## Aim of the task
From the line below that contains "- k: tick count" to the line that contains "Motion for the", repeat every line exactly, both ends included, and nothing else.

Supplied material Block Start

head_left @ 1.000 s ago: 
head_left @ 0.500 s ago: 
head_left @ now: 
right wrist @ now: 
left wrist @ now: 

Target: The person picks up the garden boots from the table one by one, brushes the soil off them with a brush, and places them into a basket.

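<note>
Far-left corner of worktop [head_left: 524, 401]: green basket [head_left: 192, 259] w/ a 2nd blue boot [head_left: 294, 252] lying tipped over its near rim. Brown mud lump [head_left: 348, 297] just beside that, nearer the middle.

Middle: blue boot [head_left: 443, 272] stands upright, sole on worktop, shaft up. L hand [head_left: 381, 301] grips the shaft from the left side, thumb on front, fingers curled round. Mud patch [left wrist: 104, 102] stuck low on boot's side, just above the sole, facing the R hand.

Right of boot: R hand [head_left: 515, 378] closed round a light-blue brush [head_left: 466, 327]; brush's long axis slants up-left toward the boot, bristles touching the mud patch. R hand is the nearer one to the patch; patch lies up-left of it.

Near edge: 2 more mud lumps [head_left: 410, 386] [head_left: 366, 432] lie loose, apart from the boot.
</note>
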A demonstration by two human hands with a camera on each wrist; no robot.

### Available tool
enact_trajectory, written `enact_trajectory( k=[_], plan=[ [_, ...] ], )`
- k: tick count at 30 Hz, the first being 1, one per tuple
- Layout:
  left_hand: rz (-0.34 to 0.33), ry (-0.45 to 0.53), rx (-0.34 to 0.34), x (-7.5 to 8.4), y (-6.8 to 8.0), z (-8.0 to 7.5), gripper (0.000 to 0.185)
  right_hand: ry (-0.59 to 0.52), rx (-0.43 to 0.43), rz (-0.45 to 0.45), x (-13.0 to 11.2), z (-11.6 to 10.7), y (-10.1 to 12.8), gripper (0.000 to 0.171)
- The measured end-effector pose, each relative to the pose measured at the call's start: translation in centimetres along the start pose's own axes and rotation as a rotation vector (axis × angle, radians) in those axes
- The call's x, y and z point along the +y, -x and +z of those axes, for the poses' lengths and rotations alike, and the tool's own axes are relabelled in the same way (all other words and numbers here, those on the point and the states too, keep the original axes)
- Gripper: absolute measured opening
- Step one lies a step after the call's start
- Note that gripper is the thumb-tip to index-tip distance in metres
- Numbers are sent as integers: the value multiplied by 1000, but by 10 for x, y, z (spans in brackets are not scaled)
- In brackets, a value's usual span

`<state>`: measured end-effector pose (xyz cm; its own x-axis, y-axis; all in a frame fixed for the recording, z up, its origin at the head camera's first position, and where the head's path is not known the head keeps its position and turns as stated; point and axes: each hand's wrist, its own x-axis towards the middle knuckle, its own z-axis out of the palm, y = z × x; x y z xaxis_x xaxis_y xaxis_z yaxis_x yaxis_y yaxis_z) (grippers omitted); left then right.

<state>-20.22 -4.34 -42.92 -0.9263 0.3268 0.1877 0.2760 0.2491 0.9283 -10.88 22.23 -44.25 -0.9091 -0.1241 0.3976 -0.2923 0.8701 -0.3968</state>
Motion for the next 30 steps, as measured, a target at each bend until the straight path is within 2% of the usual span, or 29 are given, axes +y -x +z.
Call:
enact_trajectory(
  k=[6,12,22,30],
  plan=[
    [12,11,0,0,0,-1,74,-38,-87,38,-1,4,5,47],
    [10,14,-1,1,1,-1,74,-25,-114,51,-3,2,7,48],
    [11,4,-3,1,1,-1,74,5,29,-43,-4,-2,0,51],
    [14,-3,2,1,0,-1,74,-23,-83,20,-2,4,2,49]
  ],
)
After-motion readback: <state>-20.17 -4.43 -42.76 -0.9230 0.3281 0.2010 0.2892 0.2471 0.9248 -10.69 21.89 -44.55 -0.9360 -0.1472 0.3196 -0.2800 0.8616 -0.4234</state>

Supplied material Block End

## Response
- k: tick count at 30 Hz, the first being 1, one per tuple
- Layout:
  left_hand: rz (-0.34 to 0.33), ry (-0.45 to 0.53), rx (-0.34 to 0.34), x (-7.5 to 8.4), y (-6.8 to 8.0), z (-8.0 to 7.5), gripper (0.000 to 0.185)
  right_hand: ry (-0.59 to 0.52), rx (-0.43 to 0.43), rz (-0.45 to 0.45), x (-13.0 to 11.2), z (-11.6 to 10.7), y (-10.1 to 12.8), gripper (0.000 to 0.171)
- The measured end-effector pose, each relative to the pose measured at the call's start: translation in centimetres along the start pose's own axes and rotation as a rotation vector (axis × angle, radians) in those axes
- The call's x, y and z point along the +y, -x and +z of those axes, for the poses' lengths and rotations alike, and the tool's own axes are relabelled in the same way (all other words and numbers here, those on the point and the states too, keep the original axes)
- Gripper: absolute measured opening
- Step one lies a step after the call's start
- Note that gripper is the thumb-tip to index-tip distance in metres
- Numbers are sent as integers: the value multiplied by 1000, but by 10 for x, y, z (spans in brackets are not scaled)
- In brackets, a value's usual span

`<state>`: measured end-effector pose (xyz cm; its own x-axis, y-axis; all in a frame fixed for the recording, z up, its origin at the head camera's first position, and where the head's path is not known the head keeps its position and turns as stated; point and axes: each hand's wrist, its own x-axis towards the middle knuckle, its own z-axis out of the palm, y = z × x; x y z xaxis_x xaxis_y xaxis_z yaxis_x yaxis_y yaxis_z) (grippers omitted); left then right.

<state>-20.22 -4.34 -42.92 -0.9263 0.3268 0.1877 0.2760 0.2491 0.9283 -10.88 22.23 -44.25 -0.9091 -0.1241 0.3976 -0.2923 0.8701 -0.3968</state>
Motion for the next 30 steps, as measured, a target at each bend until the straight path is within 2% of the usual span, or 29 are given, axes +y -x +z.

Nothing further remains in this exercise.